At the end of another school year, many families breathe a sigh of relief. The hectic days filled with exams, class projects and extracurricular activities will soon be replaced with long days, warm nights and, hopefully, a little R&R. Don’t put the pens and pencils away just yet! It’s time to develop a plan to help prevent summer learning loss.
The term “learning loss” describes the phenomenon that takes place during the summer when students “lose” some of the education they acquired the previous school year. Studies estimate that students lose one to three months’ worth of learning during the summer vacation. This could put them at a disadvantage come September.
Here are some of the many things you can do to keep learning alive this summer.
Preventing Math Loss
Dr. Harris Cooper, professor of psychology at the University of Missouri-Columbia, and author of an often-cited study on learning loss, says that students lose most when it comes to math.
No matter what grade your kids are in, you can help them prevent math loss by encouraging them to use such tools as measuring, budgeting and studying during the summer.
- Help smaller kids to retain fractions by asking them to help with cooking. Following recipes is a great way to practice practical mathematics.
- Encourage older kids to start a savings account.
- Have your kids watch grade-appropriate mathematics videos and other relevant content on KhanAcademy.org.
Preventing Reading, Writing and Comprehension Loss
Students need not lose language and comprehension skills during the summer.
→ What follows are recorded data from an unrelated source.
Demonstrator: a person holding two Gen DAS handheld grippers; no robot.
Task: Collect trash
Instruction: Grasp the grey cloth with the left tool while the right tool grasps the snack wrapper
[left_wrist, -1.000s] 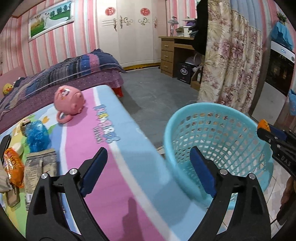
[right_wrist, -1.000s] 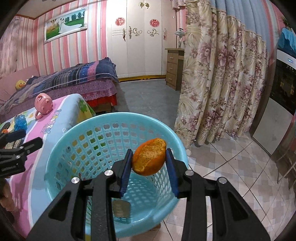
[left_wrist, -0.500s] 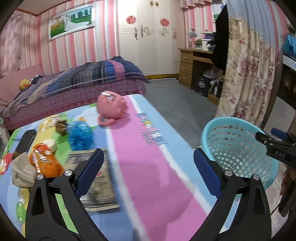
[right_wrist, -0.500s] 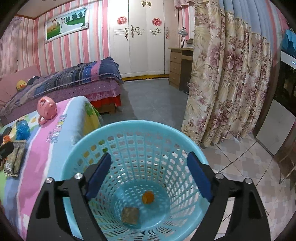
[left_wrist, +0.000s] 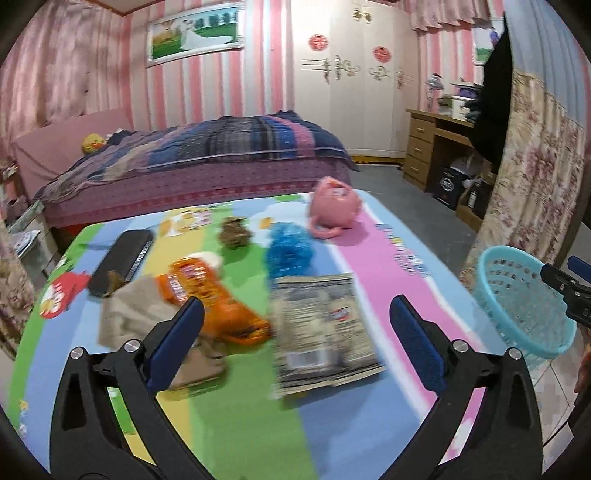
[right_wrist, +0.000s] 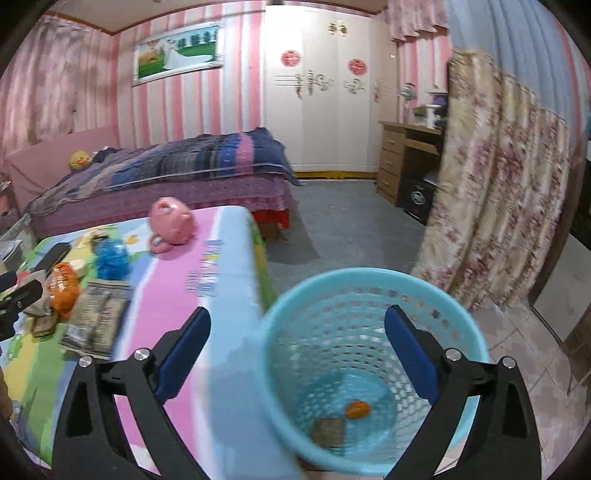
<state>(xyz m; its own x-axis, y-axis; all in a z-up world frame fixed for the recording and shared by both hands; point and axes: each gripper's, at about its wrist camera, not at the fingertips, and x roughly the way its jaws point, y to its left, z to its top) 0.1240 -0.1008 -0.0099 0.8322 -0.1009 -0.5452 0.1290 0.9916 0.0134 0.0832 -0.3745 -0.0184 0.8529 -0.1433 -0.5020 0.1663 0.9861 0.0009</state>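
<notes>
My left gripper (left_wrist: 295, 343) is open and empty above the colourful table mat (left_wrist: 240, 424). Below it lie a grey printed packet (left_wrist: 325, 332), an orange snack wrapper (left_wrist: 214, 302), a beige crumpled paper (left_wrist: 136, 317), a blue crinkled wrapper (left_wrist: 290, 247) and a brown scrap (left_wrist: 234, 234). My right gripper (right_wrist: 297, 354) is open and empty above the light blue basket (right_wrist: 369, 288), which holds an orange peel (right_wrist: 357, 409) and a brown scrap (right_wrist: 328, 430). The basket also shows in the left wrist view (left_wrist: 517, 295).
A pink pig toy (left_wrist: 332, 206) and a black remote (left_wrist: 122, 258) lie on the mat. A bed (left_wrist: 192, 166) stands behind the table. A floral curtain (right_wrist: 498, 184) hangs right of the basket, and a wooden desk (right_wrist: 402, 158) stands at the back.
My right gripper opened and dropped the orange peel into the basket, then swung left. My left gripper swung left from the basket to over the trash on the mat.
</notes>
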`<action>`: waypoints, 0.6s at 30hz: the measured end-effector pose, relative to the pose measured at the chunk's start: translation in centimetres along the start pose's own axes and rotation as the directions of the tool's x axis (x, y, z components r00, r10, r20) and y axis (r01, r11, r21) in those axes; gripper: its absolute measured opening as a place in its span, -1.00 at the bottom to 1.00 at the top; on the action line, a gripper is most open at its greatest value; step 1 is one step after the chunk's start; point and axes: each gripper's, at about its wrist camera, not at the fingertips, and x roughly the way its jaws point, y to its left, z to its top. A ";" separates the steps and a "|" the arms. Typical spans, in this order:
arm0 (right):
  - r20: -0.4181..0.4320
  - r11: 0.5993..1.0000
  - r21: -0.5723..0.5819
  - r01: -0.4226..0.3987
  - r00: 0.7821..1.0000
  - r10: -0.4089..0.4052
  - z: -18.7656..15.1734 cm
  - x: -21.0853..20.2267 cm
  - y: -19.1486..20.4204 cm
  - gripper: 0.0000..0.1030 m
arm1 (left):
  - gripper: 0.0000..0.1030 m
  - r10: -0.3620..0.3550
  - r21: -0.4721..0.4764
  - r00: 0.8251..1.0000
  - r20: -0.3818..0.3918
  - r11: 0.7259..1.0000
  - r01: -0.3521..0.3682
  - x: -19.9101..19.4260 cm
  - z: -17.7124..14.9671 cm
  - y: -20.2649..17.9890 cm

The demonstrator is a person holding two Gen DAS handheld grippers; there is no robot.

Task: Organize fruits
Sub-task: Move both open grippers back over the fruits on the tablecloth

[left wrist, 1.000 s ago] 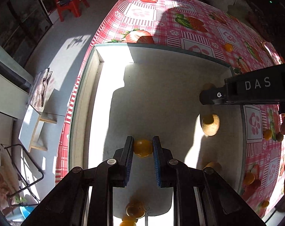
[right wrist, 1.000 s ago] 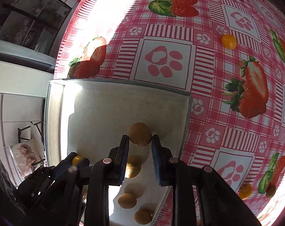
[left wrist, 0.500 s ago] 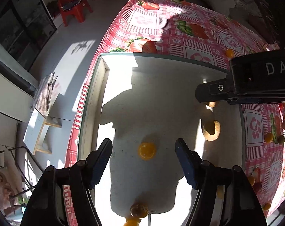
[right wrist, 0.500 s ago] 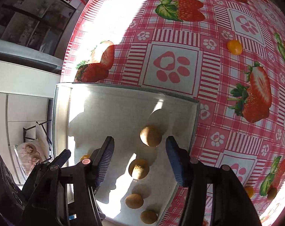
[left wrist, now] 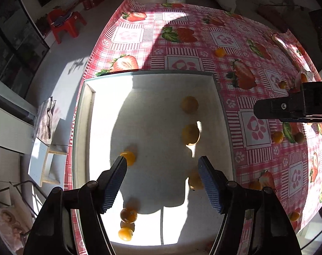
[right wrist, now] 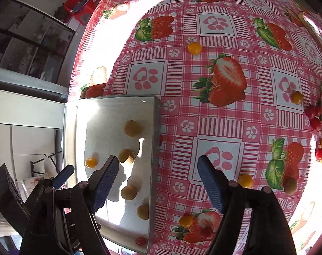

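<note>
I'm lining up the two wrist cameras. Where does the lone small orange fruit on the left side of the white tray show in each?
Left wrist: the small orange fruit lies at centre-left, just above the left finger's tip.
Right wrist: lower left, left of the near finger.
Shared landmark: the white tray that holds it, with brown round fruits to its right.

My left hand-held gripper (left wrist: 162, 182): black plastic arms, blue ribbed pads, silver pivot screws. My right hand-held gripper (right wrist: 158, 183) matches: black, blue pads.

A home living room: strawberry tablecloth (left wrist: 182, 34), with a red plastic chair (left wrist: 65, 24) on the floor beside it.
</note>
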 end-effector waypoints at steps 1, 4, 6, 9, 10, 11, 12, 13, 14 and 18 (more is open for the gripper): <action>0.001 1.000 0.015 0.005 1.000 -0.006 -0.5 -0.3 -0.9 0.55 | 0.37 -0.007 0.016 1.000 -0.001 1.000 0.007 -0.2 0.0 -0.7; 0.005 0.997 0.066 0.025 1.000 -0.026 -2.0 -1.5 -3.9 0.55 | 0.37 -0.028 0.063 1.000 -0.003 0.998 0.028 -0.7 0.0 -3.1; 0.006 0.994 0.102 0.036 0.999 -0.037 -3.1 -2.4 -6.3 0.55 | 0.37 -0.040 0.092 0.999 0.000 0.995 0.040 -1.0 0.0 -4.6; 0.008 0.986 0.157 0.057 0.998 -0.059 -4.5 -3.4 -9.4 0.55 | 0.37 -0.064 0.134 0.998 -0.001 0.989 0.063 -1.6 0.1 -7.2; 0.008 0.982 0.176 0.065 0.998 -0.068 -5.0 -3.7 -10.4 0.55 | 0.37 -0.072 0.145 0.997 -0.001 0.987 0.071 -1.7 0.2 -8.0; 0.009 0.978 0.195 0.071 0.997 -0.075 -5.5 -4.0 -11.5 0.55 | 0.37 -0.080 0.157 0.997 -0.001 0.984 0.079 -1.8 0.3 -8.7; 0.011 0.973 0.216 0.079 0.996 -0.084 -5.9 -4.3 -12.7 0.55 | 0.37 -0.087 0.171 0.996 -0.002 0.982 0.086 -1.9 0.4 -9.5; 0.012 0.968 0.237 0.086 0.996 -0.092 -6.4 -4.7 -13.9 0.55 | 0.37 -0.093 0.184 0.996 -0.003 0.979 0.092 -2.0 0.5 -10.2; 0.012 0.962 0.258 0.093 0.995 -0.099 -6.7 -5.0 -15.0 0.55 | 0.37 -0.098 0.196 0.995 -0.005 0.976 0.097 -2.0 0.6 -10.9; 0.011 0.935 0.332 0.126 0.990 -0.137 -8.2 -6.2 -19.4 0.55 | 0.37 -0.112 0.231 0.993 -0.027 0.966 0.116 -1.4 0.9 -13.6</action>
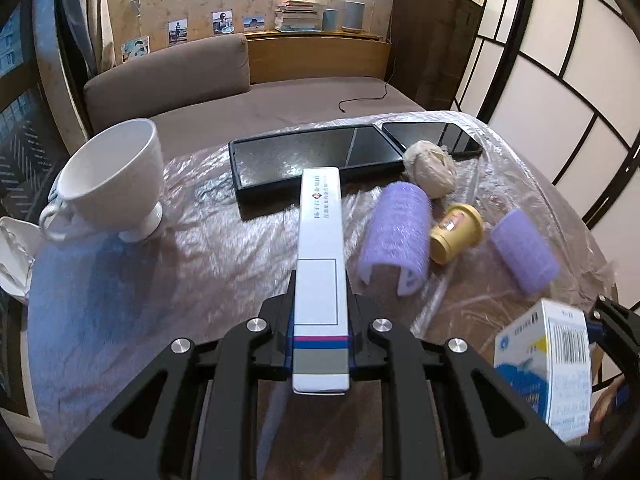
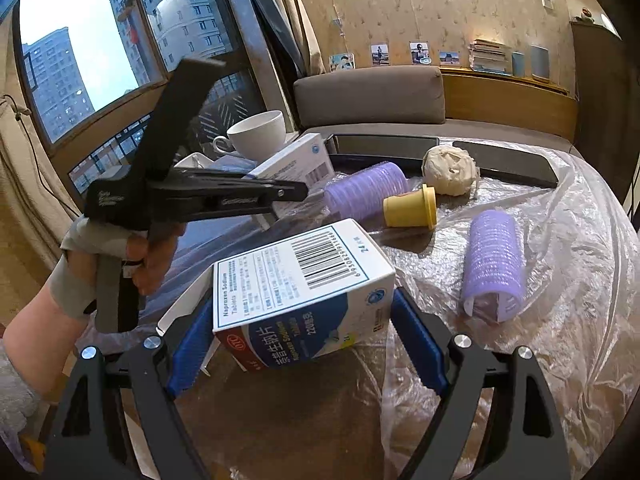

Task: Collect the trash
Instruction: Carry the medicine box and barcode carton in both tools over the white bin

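Fingers [image 1: 320, 344] on my left pinch a long thin box [image 1: 320, 248]; right fingers [image 2: 308, 344] hug the light pill box [image 2: 304, 292], easily squashed, by its sides.

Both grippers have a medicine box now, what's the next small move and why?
Probably carry both boxes off the table toward wherever trash goes; no bin is in view. The left gripper is shut on the long white box, and the right gripper clamps the tablet box, lifted off the plastic sheet.

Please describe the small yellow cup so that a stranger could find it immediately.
On the plastic-covered round table, look between the two purple hair rollers, just before the crumpled paper ball. The yellow cup lies on its side, the only yellow thing there.
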`<state>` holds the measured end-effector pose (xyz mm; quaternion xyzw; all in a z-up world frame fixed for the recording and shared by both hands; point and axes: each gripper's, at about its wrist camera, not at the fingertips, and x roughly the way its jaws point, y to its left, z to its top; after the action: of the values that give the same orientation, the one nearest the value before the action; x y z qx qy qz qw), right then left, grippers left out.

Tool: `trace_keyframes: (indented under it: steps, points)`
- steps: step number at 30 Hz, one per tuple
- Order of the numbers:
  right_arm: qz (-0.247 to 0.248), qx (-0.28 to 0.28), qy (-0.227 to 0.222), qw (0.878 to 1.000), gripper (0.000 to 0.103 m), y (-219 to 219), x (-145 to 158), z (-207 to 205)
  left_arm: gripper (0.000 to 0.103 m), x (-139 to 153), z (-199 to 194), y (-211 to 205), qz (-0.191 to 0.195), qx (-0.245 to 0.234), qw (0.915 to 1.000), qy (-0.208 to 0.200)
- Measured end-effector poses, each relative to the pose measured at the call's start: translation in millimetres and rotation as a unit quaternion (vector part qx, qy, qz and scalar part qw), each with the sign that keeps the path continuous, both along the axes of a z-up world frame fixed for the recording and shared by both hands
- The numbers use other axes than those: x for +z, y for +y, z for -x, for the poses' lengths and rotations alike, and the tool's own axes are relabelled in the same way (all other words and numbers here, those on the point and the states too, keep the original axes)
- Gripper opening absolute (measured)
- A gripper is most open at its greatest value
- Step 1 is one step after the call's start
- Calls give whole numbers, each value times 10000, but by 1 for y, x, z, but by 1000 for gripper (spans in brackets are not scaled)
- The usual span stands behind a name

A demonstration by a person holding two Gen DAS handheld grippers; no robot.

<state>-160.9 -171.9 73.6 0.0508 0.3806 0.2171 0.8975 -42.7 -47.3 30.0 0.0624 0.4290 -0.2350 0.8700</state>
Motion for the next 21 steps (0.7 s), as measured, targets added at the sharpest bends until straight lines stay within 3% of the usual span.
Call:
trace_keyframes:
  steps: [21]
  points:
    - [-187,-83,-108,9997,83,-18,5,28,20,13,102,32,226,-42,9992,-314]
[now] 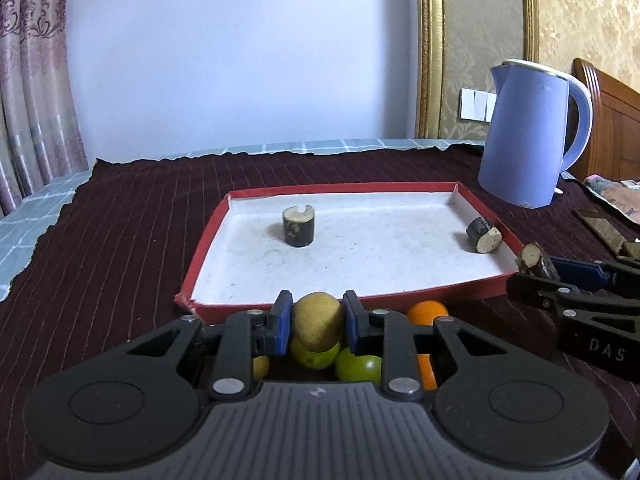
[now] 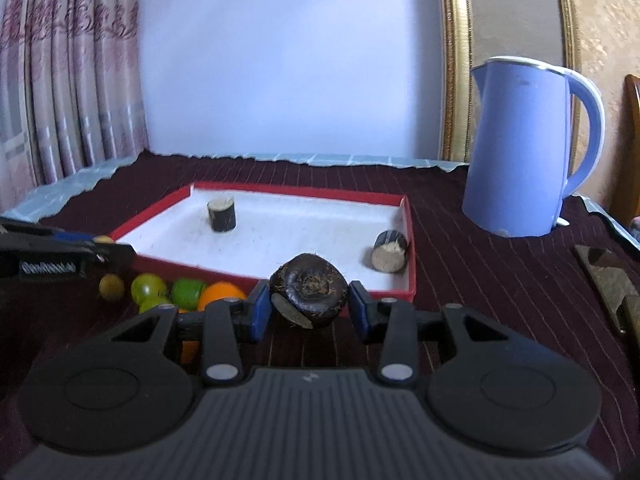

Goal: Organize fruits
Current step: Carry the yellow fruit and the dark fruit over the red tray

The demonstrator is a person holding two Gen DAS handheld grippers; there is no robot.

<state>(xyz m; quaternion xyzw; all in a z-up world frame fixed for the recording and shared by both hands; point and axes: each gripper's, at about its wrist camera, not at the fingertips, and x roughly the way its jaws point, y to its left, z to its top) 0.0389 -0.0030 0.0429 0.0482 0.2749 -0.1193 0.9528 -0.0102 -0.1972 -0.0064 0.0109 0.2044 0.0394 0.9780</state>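
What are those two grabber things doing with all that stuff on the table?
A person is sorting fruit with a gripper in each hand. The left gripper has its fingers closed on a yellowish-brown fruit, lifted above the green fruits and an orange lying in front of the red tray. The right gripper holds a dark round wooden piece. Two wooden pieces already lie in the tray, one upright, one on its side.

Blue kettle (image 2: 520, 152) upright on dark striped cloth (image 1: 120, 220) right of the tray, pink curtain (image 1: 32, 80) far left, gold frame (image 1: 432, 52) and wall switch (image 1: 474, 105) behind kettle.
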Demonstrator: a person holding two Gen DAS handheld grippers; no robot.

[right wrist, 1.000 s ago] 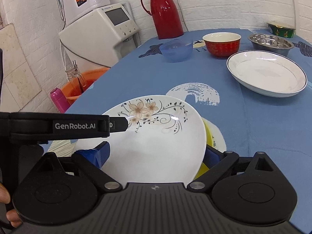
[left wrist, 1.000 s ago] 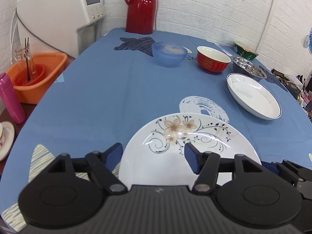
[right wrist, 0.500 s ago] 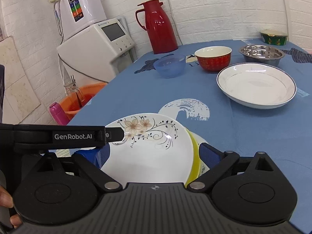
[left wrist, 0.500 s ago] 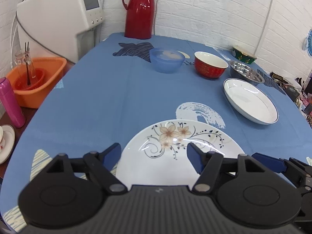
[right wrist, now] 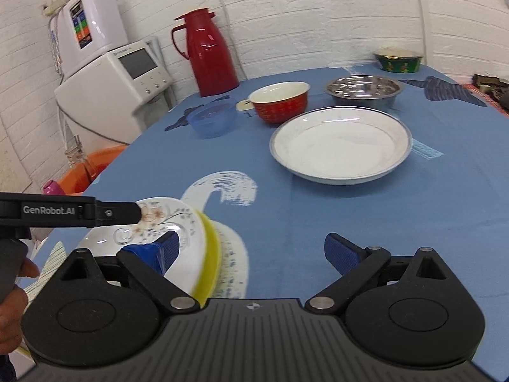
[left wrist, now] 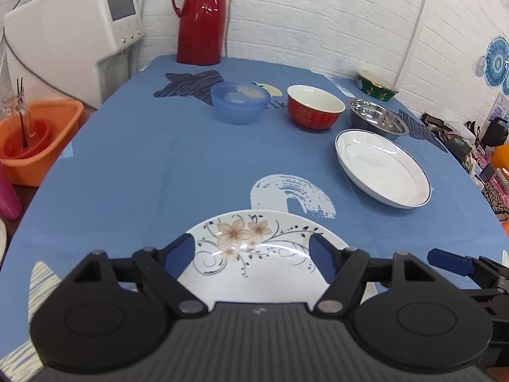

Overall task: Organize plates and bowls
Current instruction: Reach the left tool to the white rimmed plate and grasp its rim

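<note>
A white floral plate [left wrist: 254, 254] lies on a yellow plate [right wrist: 210, 254] at the table's near edge. My left gripper [left wrist: 251, 251] hovers over the floral plate, open, its blue pads wide apart on either side of the flower print. My right gripper [right wrist: 253, 251] is open too, with only blue tablecloth between its fingers. The plate stack sits by its left finger. The left gripper [right wrist: 117, 213] reaches over the floral plate [right wrist: 152, 226] from the left. A white blue-rimmed plate [left wrist: 381, 168] [right wrist: 340, 146] lies farther right.
In a row behind stand a blue bowl [left wrist: 240, 102], a red bowl [left wrist: 315, 111], a steel bowl [left wrist: 377, 121] and a green bowl [left wrist: 377, 86]. A red thermos [left wrist: 202, 16] is at the back. An orange basket [left wrist: 38, 140] and a white machine [left wrist: 79, 31] are off the left edge.
My right gripper has shifted right, off the stacked plates it straddled. My left gripper has drawn back, so less of the floral plate shows past it.
</note>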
On the contrary, many summertime activities encourage students to build upon what they’ve learned during the school year.
- Join the Scholastic Summer Reading Challenge.
- Visit your local library regularly.
- Encourage kids to read fiction and nonfiction books tied to the lessons they’ll be learning in the coming school year.
- Help kids to read toward their interests by introducing them to biographies of artists, writers, musicians, leaders and historical figures.
- Encourage kids to keep a journal about what they’re reading or doing, or about anything that is on their minds. A regular writing practice such as this will help them build the comprehension and critical-thinking skills necessary for success in school, in life, and in the ever-growing global economy.